**Aim of the exercise:** Your task is to work out how many lines in the data that follows hold "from" and to state that number alone.

————————

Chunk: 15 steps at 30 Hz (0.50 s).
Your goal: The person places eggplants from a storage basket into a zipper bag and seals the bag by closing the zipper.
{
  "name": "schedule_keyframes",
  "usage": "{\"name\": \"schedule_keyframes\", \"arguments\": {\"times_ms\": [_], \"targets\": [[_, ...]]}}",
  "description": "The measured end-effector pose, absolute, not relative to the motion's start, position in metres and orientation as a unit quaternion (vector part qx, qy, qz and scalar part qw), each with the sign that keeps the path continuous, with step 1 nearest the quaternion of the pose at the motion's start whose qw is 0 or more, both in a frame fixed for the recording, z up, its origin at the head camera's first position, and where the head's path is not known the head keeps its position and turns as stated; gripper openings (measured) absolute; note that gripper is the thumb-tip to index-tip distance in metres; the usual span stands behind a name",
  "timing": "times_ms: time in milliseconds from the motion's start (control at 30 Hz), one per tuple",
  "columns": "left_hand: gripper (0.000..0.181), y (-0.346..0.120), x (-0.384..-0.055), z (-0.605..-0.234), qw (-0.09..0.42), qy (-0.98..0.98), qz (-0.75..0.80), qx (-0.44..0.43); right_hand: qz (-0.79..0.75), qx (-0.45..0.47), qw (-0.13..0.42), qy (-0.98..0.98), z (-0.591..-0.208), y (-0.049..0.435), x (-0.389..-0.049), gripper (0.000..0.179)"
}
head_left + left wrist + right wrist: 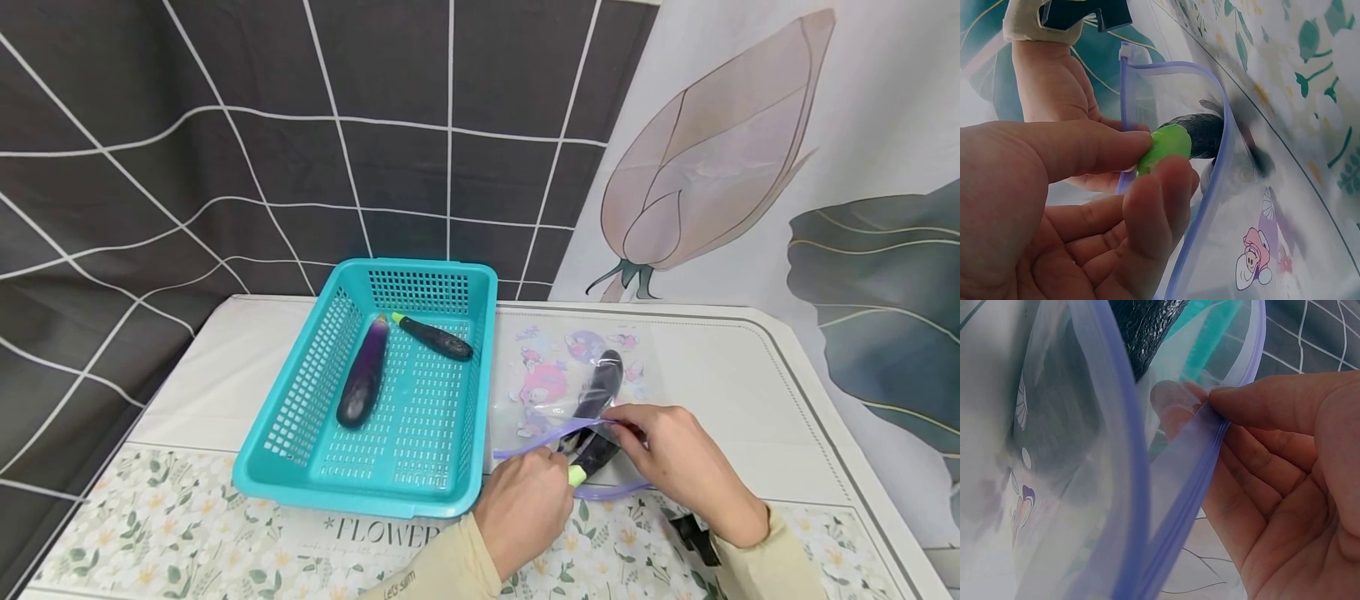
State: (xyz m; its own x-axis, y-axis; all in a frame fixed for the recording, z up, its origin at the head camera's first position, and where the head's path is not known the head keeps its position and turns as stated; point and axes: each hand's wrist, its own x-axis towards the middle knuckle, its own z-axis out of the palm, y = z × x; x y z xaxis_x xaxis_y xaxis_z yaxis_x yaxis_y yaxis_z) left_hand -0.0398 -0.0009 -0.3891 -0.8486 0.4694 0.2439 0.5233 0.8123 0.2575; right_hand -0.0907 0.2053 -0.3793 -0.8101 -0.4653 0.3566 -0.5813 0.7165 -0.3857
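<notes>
My left hand (528, 504) pinches the bright green end (1166, 147) of a dark, wrinkled, long vegetable (1204, 134) between thumb and fingers. The vegetable points into the mouth of a clear zip bag (555, 379) with pink and purple prints. With thumb and fingertips, my right hand (678, 458) pinches one purple zip edge (1210, 444) of the bag, and the mouth gapes. Deeper inside, a dark eggplant (606, 375) lies under the plastic. Part of the held vegetable is hidden by the bag edge and the hands in the head view.
Left of the bag stands a turquoise basket (491, 333) holding a purple eggplant (365, 375) and a dark vegetable with a green tip (438, 339). A flowered cloth (172, 521) covers the table front. A dark gridded curtain (405, 167) hangs behind.
</notes>
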Motion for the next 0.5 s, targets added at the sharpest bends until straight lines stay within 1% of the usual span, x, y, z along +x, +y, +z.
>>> {"name": "schedule_keyframes", "arguments": {"times_ms": [500], "targets": [[0.016, 0.0019, -0.0379, -0.3901, 0.114, -0.947, -0.147, -0.261, 0.249, 0.289, 0.117, -0.917, -0.3799, 0.2057, -0.0909, 0.015]]}}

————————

**Written answer:** 2